Work order
In the entries below, every line that contains "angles" must be located and copied.

Input for this task
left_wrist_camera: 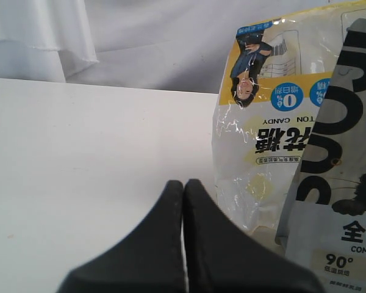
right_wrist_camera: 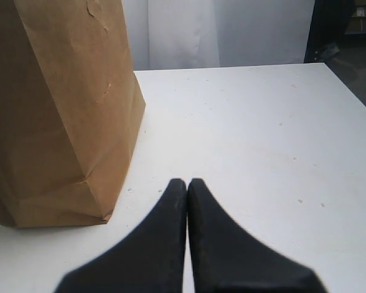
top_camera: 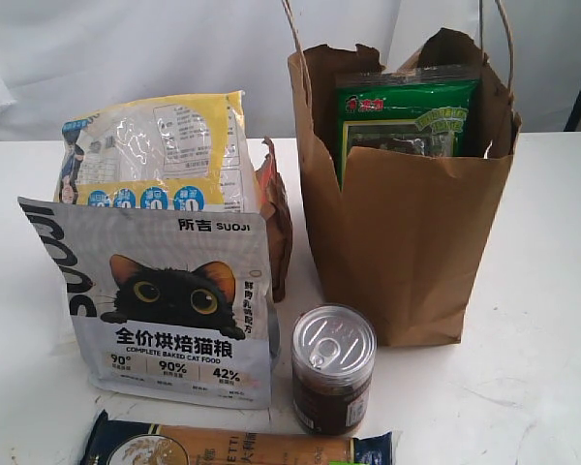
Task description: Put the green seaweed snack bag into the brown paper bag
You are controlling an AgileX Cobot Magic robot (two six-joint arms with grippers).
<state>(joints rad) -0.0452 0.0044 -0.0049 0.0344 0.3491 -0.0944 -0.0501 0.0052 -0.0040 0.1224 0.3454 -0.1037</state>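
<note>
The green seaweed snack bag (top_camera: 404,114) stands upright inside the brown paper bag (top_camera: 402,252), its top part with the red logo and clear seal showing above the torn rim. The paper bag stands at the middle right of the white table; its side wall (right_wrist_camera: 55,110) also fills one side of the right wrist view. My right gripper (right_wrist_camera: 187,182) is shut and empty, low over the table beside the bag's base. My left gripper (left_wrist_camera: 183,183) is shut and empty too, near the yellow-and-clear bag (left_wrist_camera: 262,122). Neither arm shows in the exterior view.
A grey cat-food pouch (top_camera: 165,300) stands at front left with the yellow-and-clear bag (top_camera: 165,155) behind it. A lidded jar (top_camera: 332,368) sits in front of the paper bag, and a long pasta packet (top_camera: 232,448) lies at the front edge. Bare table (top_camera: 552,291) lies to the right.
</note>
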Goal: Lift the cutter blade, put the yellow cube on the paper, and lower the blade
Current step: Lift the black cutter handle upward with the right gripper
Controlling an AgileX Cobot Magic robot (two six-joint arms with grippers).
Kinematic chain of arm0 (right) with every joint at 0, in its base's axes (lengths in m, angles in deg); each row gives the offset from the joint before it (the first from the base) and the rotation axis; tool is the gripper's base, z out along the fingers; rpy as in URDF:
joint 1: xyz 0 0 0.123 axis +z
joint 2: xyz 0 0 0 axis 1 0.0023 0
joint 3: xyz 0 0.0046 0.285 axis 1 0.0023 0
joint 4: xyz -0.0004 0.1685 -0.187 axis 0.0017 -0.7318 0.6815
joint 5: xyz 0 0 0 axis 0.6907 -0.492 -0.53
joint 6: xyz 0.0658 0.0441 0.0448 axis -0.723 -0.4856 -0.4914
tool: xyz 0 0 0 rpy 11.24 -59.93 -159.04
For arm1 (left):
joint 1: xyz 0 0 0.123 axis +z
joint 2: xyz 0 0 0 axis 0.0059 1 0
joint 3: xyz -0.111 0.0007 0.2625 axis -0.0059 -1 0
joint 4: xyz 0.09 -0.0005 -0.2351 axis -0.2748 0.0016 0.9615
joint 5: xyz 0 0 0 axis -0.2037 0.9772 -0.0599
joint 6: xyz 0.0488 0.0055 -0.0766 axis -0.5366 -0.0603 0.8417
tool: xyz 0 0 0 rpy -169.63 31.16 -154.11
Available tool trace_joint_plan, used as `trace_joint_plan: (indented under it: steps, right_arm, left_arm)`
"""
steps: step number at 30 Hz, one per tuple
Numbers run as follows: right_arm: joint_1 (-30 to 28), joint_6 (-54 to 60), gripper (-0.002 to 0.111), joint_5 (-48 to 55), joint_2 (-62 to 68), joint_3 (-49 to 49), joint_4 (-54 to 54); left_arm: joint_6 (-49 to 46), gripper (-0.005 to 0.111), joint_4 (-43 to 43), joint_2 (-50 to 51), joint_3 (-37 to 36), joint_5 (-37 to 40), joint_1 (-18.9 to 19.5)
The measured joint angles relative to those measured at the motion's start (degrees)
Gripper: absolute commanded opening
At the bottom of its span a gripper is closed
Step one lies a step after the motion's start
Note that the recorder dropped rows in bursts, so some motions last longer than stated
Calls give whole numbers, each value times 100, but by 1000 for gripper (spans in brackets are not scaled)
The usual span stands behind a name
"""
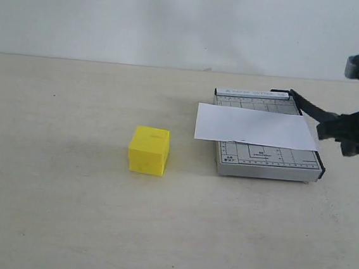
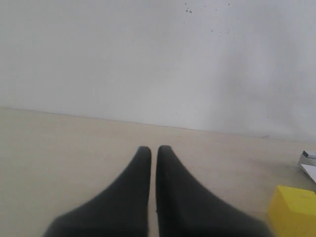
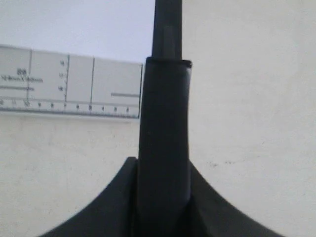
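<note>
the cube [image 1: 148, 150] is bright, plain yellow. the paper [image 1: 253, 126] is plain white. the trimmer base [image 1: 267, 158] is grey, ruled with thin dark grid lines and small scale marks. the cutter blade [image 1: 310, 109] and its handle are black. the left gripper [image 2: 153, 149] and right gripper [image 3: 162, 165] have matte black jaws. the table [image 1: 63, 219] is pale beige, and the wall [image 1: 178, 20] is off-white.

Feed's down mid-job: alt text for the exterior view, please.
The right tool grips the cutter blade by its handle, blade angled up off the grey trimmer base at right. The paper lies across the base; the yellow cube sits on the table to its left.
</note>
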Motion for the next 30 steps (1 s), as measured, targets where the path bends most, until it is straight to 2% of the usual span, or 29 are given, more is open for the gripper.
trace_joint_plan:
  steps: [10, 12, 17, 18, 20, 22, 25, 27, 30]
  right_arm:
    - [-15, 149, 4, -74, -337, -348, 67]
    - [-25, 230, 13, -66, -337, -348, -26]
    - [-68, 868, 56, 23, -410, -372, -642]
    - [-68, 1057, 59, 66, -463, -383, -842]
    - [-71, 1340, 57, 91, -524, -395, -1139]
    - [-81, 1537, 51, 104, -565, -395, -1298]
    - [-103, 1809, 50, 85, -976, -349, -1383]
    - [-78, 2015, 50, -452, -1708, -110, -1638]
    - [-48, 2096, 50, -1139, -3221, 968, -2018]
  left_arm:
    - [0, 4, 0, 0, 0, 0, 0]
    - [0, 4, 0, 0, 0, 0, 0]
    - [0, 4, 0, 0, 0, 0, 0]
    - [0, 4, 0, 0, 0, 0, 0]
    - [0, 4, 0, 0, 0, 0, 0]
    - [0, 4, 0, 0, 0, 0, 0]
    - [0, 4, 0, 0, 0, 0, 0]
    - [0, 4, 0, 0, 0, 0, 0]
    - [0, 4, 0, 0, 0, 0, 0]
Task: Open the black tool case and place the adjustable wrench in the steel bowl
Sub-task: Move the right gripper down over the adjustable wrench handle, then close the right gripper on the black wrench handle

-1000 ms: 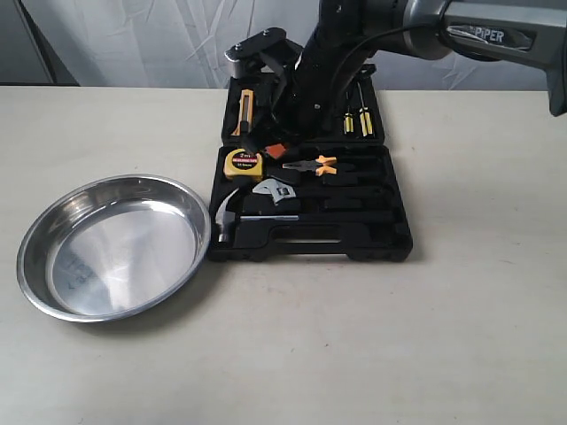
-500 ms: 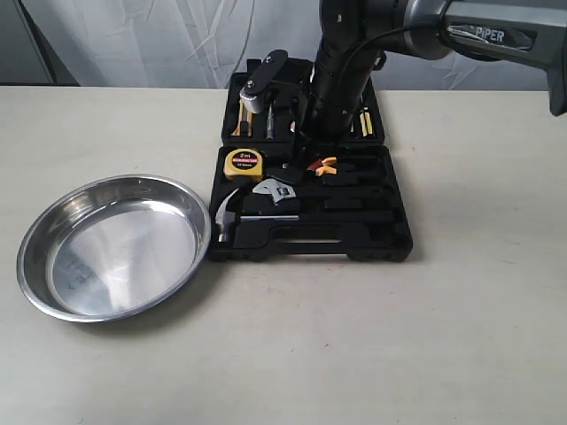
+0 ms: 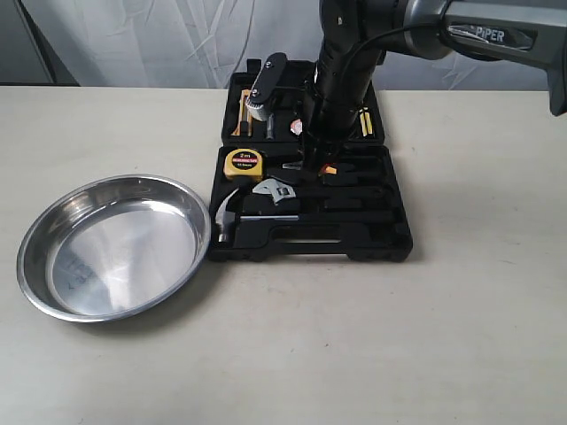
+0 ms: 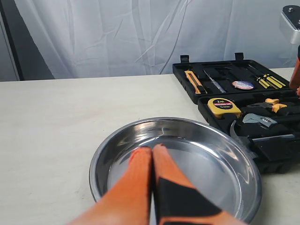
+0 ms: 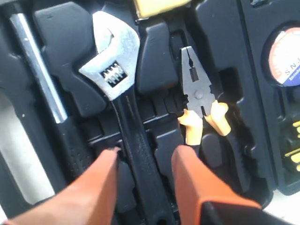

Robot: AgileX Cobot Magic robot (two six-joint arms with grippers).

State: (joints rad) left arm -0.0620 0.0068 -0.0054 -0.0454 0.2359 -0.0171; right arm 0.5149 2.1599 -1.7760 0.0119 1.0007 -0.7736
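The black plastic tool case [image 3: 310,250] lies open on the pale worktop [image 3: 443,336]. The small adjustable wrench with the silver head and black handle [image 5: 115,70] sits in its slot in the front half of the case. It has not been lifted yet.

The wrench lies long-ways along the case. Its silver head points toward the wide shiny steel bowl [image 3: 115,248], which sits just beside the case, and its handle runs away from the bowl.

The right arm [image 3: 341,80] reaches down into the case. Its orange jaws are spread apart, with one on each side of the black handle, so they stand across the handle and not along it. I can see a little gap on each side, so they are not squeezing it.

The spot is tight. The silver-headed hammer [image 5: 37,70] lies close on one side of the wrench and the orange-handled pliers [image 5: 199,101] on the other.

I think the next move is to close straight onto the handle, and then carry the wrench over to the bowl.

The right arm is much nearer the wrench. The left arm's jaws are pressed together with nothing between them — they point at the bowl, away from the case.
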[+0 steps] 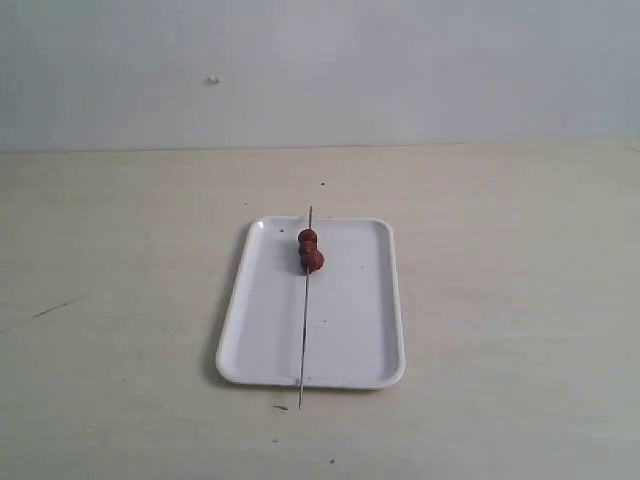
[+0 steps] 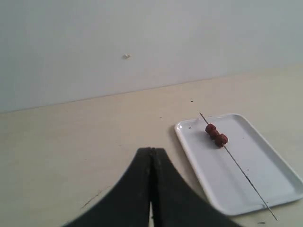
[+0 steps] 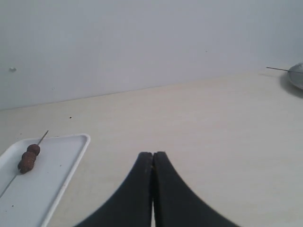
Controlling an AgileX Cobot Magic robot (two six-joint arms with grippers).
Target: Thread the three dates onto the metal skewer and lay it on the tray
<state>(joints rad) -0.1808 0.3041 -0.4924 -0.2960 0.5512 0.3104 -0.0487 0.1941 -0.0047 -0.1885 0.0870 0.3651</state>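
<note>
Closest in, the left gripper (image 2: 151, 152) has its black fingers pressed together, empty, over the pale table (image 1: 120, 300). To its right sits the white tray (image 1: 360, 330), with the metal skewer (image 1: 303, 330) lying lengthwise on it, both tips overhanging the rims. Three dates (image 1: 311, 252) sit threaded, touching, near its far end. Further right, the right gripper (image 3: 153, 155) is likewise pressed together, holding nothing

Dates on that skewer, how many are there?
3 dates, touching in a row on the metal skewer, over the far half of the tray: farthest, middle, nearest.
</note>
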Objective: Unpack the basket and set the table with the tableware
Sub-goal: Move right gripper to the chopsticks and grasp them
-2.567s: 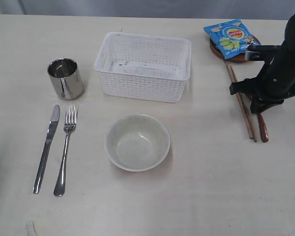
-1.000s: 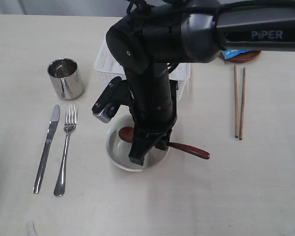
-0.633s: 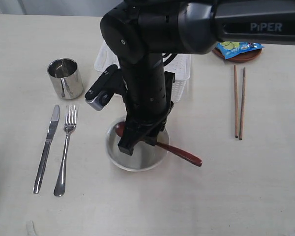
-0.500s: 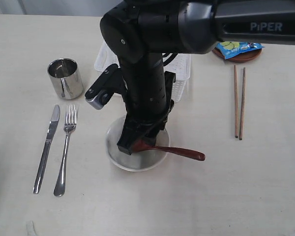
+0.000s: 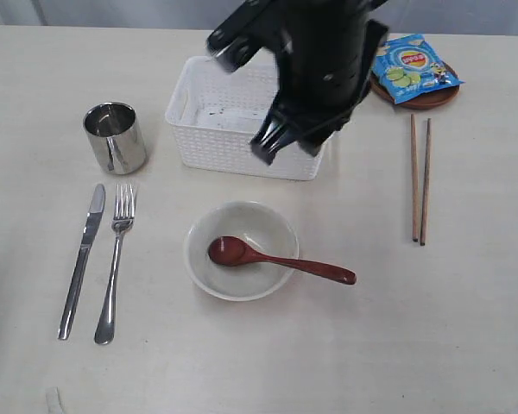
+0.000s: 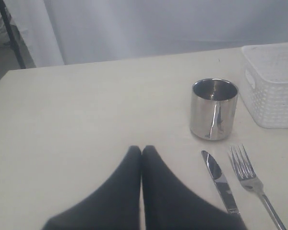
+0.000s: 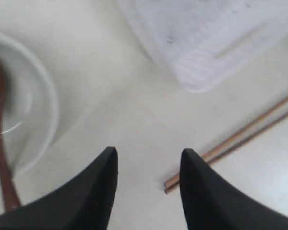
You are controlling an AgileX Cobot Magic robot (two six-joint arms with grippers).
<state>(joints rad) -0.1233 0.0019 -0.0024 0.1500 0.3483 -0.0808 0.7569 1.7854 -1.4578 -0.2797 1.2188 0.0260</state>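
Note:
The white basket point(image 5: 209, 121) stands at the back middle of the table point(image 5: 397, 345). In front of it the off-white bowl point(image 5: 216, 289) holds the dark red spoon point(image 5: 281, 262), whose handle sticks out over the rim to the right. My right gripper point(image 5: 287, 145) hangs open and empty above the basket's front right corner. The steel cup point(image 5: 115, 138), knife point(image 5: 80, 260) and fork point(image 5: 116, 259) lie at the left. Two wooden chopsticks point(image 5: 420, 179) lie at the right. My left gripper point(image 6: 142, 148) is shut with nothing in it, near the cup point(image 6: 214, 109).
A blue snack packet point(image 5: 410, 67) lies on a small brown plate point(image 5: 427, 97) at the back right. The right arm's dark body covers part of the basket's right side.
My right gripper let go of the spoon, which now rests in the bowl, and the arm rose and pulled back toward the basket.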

Result of the task
Kinematic chain of arm0 (right) with every joint at 0, in its base's axes (lengths in m, angles in deg); each row gives the offset from the joint before it (the first from the base) and the rotation axis; tool is the gripper's base, z out along the fingers; rpy as in URDF:
The measured joint angles relative to those measured at the motion's start (degrees)

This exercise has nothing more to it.